Exercise prompt » Begin at the line containing "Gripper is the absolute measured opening" in the data below and go on through the line containing "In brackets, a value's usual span", repeating each line exactly; include both ends and no other line.

────────────────────────────────────────

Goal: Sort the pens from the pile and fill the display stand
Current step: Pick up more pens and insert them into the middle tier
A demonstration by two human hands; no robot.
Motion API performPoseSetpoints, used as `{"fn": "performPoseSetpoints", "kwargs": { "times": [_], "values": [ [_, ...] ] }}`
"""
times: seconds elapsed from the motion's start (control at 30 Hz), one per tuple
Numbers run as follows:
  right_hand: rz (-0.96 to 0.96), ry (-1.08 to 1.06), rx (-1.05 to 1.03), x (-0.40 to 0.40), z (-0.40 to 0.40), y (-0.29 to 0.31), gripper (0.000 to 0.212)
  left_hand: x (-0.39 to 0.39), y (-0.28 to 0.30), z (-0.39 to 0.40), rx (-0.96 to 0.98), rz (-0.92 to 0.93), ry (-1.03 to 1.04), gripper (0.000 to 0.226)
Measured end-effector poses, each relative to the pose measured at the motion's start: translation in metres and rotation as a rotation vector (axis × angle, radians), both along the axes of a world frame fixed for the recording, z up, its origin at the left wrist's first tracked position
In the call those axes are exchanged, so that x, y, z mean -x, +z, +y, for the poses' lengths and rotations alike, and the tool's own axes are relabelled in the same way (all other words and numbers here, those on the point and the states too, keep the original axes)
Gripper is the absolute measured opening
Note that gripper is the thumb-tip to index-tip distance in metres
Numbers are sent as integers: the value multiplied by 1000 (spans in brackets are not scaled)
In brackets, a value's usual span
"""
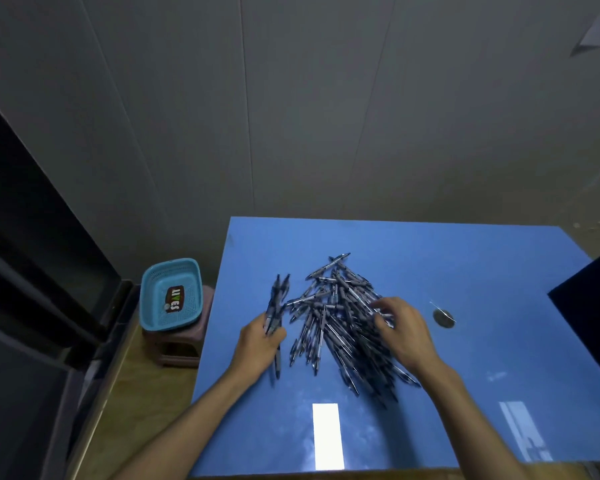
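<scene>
Blue laminate covers the worktop [465, 271], which fills the lower right of the view and throws back pale glare near its front edge. Grey wall panels [291, 98] rise behind it, and a dark cabinet [32, 237] stands along the left side. At the right edge a dark slab [589, 313] juts in over the worktop (what it is cannot be told).

Left of the worktop, a low pinkish stool [181, 344] carries a teal mesh basket [191, 271], tilted, with a dark label inside it.

A pile [343, 327] of dark pens lies near the middle of the worktop, spread loosely and crossing at many angles. Right of the pile, apart from it, sits a small dark round mark [444, 319] with a thin pale line across it.

At the pile's left edge the left hand [257, 344] has its fingers curled round a bundle [275, 306] of pens, their ends fanning away from the person and one end poking out below the hand. On the right side of the pile the right hand [404, 329] lies palm down, its fingers bent into the pens; whether it pinches one cannot be told.
</scene>
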State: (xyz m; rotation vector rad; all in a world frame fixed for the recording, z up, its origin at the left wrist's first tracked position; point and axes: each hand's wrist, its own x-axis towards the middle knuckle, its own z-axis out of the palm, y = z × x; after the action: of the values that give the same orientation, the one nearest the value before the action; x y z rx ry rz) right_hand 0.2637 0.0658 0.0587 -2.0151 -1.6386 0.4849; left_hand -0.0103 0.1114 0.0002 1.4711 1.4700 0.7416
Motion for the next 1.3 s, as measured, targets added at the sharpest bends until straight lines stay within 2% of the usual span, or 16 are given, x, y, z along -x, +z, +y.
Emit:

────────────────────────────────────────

Response area »
Gripper is the absolute measured opening
Note that gripper is the thumb-tip to index-tip distance in metres
Numbers are sent as integers: the value multiplied by 1000 (spans in brackets are not scaled)
In brackets, a value's usual span

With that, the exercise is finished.